What you are asked to do: Starting at the first line of the material below, retype each line exactly until you reach the line with "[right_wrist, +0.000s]", which is also included; pictures stay out.

Recorded data:
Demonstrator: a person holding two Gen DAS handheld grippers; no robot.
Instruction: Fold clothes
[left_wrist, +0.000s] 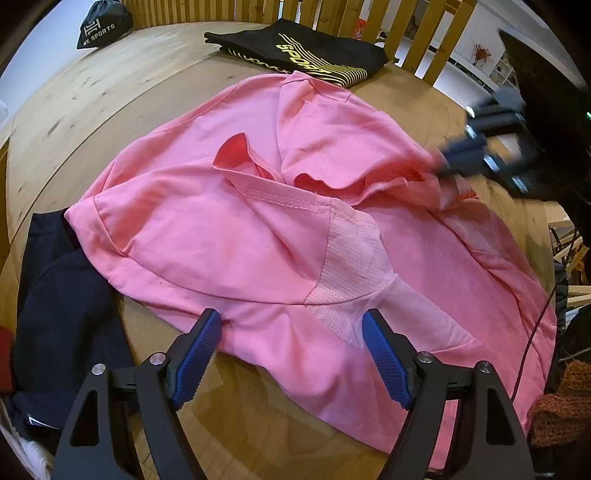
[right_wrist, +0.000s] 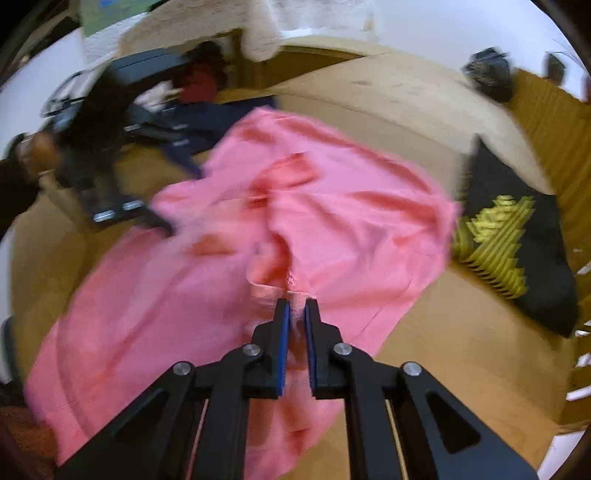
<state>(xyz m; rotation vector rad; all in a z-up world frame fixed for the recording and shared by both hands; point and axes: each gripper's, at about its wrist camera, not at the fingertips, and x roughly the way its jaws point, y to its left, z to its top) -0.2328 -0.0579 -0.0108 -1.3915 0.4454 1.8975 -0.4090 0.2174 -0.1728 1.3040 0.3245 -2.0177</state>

Written answer:
Demonstrator: a person holding two Gen DAS handheld grippers; no robot.
Instruction: Fold clothes
[left_wrist, +0.000s] 
[right_wrist, +0.000s] 

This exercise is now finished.